Each chapter begins with a quote from the Bible, and Chapter 2’s quote states, “A good tree cannot bring forth evil fruit, neither can a corrupt tree bring forth good fruit. —MATTHEW 7: 18” (20). In the final section, Betty stands up to Leland on the day of her father’s funeral and finally tells the truth: that Leland is the product of their grandfather raping their mother. Betty’s realization comes in part from her intuition that Landon could not have created an evil man like Leland. She says, “I look at you and I see nothin’ of him” (439). Ostensibly, she is referencing Leland’s looks, but she also means that she sees none of Landon’s love and kindness in Leland. When Leland tries to destroy the proof of Betty’s story, she tells him that she keeps Fraya’s story within her, emphasizing the power of Memory as a Form of Resistance. Leland kills Fraya, rips up the story, and tries to silence Betty, but the truth remains the truth. She makes a reference to the story that she’ll write one day, saying that he’ll find “small slivers of mirror. Not everywhere, just over the names [she’s] given the devil” (441). This metatextual reference warns Leland that he will never be able to escape himself. Betty will preserve the memory of his wrongdoing, using Storytelling as an Expression of Love for her sister.

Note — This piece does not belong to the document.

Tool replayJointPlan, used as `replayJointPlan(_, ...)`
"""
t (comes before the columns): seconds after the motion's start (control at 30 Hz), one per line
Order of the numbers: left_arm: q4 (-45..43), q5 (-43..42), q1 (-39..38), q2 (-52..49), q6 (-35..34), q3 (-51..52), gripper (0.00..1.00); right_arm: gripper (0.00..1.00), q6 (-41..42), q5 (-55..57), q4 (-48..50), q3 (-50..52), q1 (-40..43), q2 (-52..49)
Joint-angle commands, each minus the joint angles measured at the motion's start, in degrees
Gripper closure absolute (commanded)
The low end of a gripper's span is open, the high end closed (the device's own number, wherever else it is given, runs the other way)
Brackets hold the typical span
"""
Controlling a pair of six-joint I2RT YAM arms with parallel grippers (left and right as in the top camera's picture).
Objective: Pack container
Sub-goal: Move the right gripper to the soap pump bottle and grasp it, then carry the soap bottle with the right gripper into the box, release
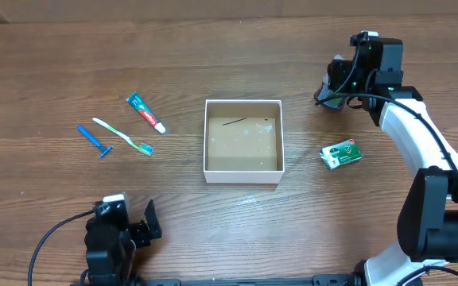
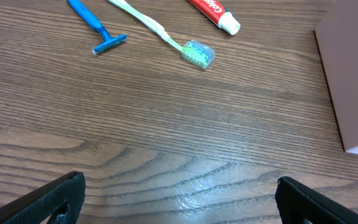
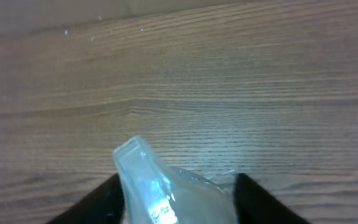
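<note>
The container (image 1: 242, 170) sits open-topped at the middle of the surface (image 1: 54, 71). Its brown floor is bare but for a thin dark streak near the far wall that I cannot identify. It looks light, with thin card walls that would likely flex if pinched and a flat base that would slide on the wood. If it had to be moved, the rim of one wall is the only real place to hold it. My guess is that it is best left where it is and filled from above.

The right claw (image 3: 176, 180) is beyond the container's far right corner, well apart from it. The jaws are partly apart, one finger on each side of a clear packet (image 3: 151, 177) whose crinkled top stands up between them. The film looks soft and slippery. Whether the fingers press it yet I cannot tell.

The left claw (image 2: 179, 186) hangs low at the near left, jaws wide apart, holding and touching nothing.

A green packet (image 1: 341, 154) lies to the right of the container. To the left lie a toothpaste (image 1: 145, 112), a toothbrush (image 1: 123, 136) and a blue razor (image 1: 94, 141), near one another and none of them packed yet.
</note>
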State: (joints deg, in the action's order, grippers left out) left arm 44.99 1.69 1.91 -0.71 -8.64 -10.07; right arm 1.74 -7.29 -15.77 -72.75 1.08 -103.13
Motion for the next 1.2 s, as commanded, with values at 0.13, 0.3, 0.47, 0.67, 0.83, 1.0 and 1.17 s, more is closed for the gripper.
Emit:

Landon’s death in Chapters 43 and 44 offers the novel’s clearest expression of storytelling as an act of love. The story of his death is told twice, in two radically different ways. In the first version, he dies in the woods with his daughter after telling her to leave Breathed. They have the chance to say that they love each other, and they remind each other that they have already told each other this every time they shared a story. The next chapter begins by saying, “Story always has been a way to rewrite the truth. But sometimes to be responsible for the truth is to prepare oneself to say it” (429). Betty goes on to tell the true story of Landon’s death, which is much bloodier and more sudden than the previous version and with less opportunity for expressions of love. The Carpenters have always told stories, and the book itself is McDaniel’s recounting of Betty’s childhood. By including these two chapters, McDaniel comments on the responsibility of telling a story. The first version, while it did not happen, reveals the emotional truth of Betty’s experience. By telling this version first, she follows in the tradition of her father, who has always told a “beautiful lie” instead of the “ugly truth” (426). As her father does when he tells an elaborate story and then reveals the truth about how he got the scar on his hand, Betty begins with the beautiful lie and then tells the ugly truth.